Greensboro woman, health care worker Mattie Cressey turns 100
Mattie Cressey reached 100 at Heritage Greens in Greensboro, carrying a life that began in Greene County and centered on health care and family memory.

Mattie Cressey spent her century in North Carolina building a life around care, family and community, and Greensboro marked the milestone with a celebration at Heritage Greens. The resident turned 100 on June 10, a birthday that fit a woman remembered by loved ones for her work in health care, her love of basketball and the way she always liked to dress up and look her best.

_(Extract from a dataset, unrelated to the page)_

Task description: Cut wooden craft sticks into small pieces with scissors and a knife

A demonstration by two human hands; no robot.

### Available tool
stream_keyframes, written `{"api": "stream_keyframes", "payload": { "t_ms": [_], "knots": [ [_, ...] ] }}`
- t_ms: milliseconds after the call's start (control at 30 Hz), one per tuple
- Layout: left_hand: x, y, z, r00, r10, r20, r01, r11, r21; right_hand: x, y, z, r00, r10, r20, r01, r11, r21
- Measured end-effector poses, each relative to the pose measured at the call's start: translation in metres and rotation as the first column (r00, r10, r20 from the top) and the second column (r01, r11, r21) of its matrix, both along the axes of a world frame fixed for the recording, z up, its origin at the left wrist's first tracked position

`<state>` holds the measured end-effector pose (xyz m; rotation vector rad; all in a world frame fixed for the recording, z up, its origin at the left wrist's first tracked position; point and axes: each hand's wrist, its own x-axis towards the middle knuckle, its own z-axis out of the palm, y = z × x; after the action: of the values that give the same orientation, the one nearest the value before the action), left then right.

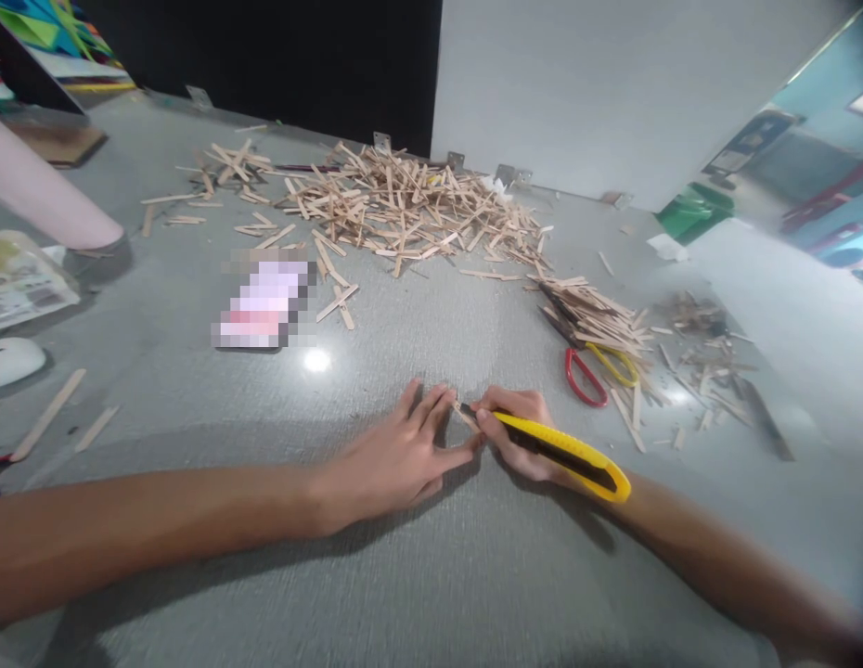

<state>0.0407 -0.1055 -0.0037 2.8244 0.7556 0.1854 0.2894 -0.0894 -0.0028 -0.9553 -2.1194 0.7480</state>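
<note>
My right hand (516, 408) is closed round a yellow and black box cutter (577, 455), its handle slanting back over the wrist. The cutter's tip meets a short wooden stick (468, 418) on the grey table. My left hand (407, 450) pins this stick to the table between its fingertips and thumb, the other fingers spread. Right of my hands lie scissors (586, 378) with one red and one yellow handle, their blades partly under a heap of wooden sticks (609, 315).
A large pile of wooden sticks (418, 209) spreads along the back by an upright black and white panel (577, 93). A blurred-out phone (268, 301) lies left of centre. At the left are a white mouse (14, 362), a packet (28, 283) and a pink cylinder (48, 190).
</note>
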Motion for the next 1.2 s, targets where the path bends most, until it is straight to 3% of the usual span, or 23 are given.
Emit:
{"api": "stream_keyframes", "payload": {
  "t_ms": [167, 300, 500, 600, 700, 833, 1067, 1200],
  "knots": [
    [0.000, -0.001, 0.002, 1.000, 0.002, -0.001, -0.002, 1.000, 0.025, 0.000, 0.000, 0.000, 1.000, 0.008, 0.003, -0.008, 1.000, 0.007],
    [0.000, -0.002, 0.002, 1.000, -0.006, 0.008, 0.006, 0.997, 0.081, 0.000, -0.006, 0.000, 1.000, 0.020, -0.003, -0.020, 0.996, 0.086],
    [-0.002, -0.002, -0.004, 0.999, 0.033, 0.027, -0.037, 0.985, 0.168, -0.001, -0.011, 0.004, 0.963, -0.238, -0.124, 0.248, 0.965, 0.081],
    [-0.002, 0.004, -0.006, 0.994, 0.076, 0.076, -0.092, 0.966, 0.243, -0.004, -0.007, 0.007, 0.956, -0.262, -0.130, 0.274, 0.958, 0.080],
    [-0.003, 0.013, -0.001, 0.971, 0.191, 0.147, -0.224, 0.939, 0.262, -0.007, -0.003, 0.005, 0.936, -0.311, -0.168, 0.320, 0.947, 0.033],
    [-0.005, 0.026, 0.008, 0.921, 0.359, 0.150, -0.380, 0.912, 0.151, -0.009, 0.000, -0.004, 0.911, -0.343, -0.230, 0.348, 0.937, -0.019],
    [-0.007, 0.036, 0.009, 0.906, 0.373, 0.199, -0.363, 0.928, -0.087, -0.005, -0.003, -0.001, 0.944, -0.280, -0.174, 0.259, 0.957, -0.134],
    [-0.006, 0.037, 0.011, 0.906, 0.366, 0.211, -0.329, 0.925, -0.190, -0.004, -0.002, 0.004, 0.964, -0.248, -0.097, 0.244, 0.969, -0.047]
  ]
}}
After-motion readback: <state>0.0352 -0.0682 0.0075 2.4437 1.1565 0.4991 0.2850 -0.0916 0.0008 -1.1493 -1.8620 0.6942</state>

Cressey was born in Greene County and grew up in an era when Greensboro, Guilford County and much of North Carolina looked very different from the city she calls home now. Her family says she is the last surviving sibling among eight brothers and sisters, a detail that makes her 100th birthday more than a personal milestone. It is also a closing chapter in a large family story that has stretched across generations.
Her long life also reflects the changing role of senior living in Greensboro. Heritage Greens, where Cressey lives, describes itself as a central Greensboro community offering independent living, assisted living and memory care, and says it has been part of the community for more than 40 years. The celebration placed Cressey not just as a birthday honoree, but as a living thread connecting the city’s present-day senior care network with the lives that helped shape it.

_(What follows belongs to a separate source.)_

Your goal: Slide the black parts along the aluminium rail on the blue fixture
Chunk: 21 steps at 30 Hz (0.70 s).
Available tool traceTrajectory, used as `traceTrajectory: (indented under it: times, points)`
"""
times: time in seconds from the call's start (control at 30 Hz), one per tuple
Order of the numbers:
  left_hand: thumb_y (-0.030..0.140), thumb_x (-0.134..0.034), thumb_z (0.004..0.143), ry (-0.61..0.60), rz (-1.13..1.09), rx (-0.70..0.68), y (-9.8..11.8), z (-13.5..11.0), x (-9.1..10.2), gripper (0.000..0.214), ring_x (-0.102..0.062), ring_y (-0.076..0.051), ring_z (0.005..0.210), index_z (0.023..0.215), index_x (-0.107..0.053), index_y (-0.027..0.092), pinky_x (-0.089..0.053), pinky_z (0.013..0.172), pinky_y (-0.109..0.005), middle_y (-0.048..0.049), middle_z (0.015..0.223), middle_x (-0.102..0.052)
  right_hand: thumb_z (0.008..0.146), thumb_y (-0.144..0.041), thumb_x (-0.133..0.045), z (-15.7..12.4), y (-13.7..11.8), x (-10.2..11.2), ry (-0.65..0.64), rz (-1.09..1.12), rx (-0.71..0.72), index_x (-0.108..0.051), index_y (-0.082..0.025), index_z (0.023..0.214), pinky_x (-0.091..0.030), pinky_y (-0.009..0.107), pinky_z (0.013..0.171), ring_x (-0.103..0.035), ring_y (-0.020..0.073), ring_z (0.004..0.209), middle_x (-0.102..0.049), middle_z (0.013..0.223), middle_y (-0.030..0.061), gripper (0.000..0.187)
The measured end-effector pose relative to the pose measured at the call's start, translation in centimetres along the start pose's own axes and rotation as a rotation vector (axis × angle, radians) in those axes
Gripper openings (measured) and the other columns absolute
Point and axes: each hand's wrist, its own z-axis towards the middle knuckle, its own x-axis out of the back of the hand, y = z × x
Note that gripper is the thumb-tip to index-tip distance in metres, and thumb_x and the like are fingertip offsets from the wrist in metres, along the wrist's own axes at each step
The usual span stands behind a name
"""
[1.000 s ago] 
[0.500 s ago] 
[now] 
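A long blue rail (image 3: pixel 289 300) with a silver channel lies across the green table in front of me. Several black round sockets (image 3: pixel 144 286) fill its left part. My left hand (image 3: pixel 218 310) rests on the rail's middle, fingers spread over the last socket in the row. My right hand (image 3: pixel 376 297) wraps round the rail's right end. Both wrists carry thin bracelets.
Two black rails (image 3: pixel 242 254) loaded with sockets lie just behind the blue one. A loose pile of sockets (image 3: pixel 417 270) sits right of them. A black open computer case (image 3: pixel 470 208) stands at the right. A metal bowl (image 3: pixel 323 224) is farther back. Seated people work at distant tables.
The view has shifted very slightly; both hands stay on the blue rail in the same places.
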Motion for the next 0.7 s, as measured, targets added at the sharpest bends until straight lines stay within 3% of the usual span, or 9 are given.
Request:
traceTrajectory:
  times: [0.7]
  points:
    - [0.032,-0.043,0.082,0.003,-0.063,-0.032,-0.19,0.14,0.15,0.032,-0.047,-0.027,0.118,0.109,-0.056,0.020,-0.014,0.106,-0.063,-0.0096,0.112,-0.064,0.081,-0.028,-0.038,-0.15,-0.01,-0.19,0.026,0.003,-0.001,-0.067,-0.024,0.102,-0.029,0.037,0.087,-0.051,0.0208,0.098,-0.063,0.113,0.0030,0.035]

Cressey’s age stands out even in a state where the oldest residents are becoming more visible. The U.S. Census Bureau says centenarians made up about 2 out of every 10,000 people in the 2020 Census, and the number of Americans age 100 and older rose from 53,364 in 2010 to 80,139 in 2020. North Carolina counted 3,781 centenarians in 2025 and projects 14,844 by 2050, a sharp rise that puts Cressey’s milestone into a broader demographic shift.

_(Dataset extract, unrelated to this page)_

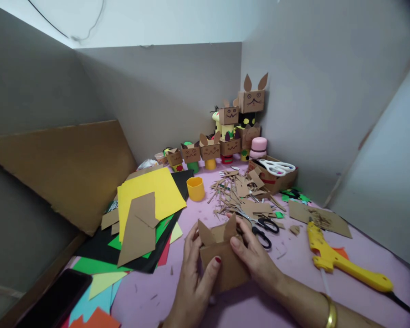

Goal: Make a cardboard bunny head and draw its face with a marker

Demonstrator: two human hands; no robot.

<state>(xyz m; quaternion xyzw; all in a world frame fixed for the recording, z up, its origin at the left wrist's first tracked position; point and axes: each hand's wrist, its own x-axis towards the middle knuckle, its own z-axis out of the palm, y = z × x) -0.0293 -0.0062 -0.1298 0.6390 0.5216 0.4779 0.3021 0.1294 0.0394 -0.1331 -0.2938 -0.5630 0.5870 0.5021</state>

The numbers are significant in Guilford County too. The county’s estimated population in 2025 was 562,234, and Greensboro’s was 308,667. Guilford County is 16.5% age 65 and older, while Greensboro is 14.4%, showing how much of the region’s future will be shaped by older adults, their families and the places that care for them.
Cressey’s 100th birthday was a family celebration, but it also read like a small piece of Greensboro history: a woman from Greene County who worked in health care, raised a family legacy of eight siblings and lived long enough to see the city change around her.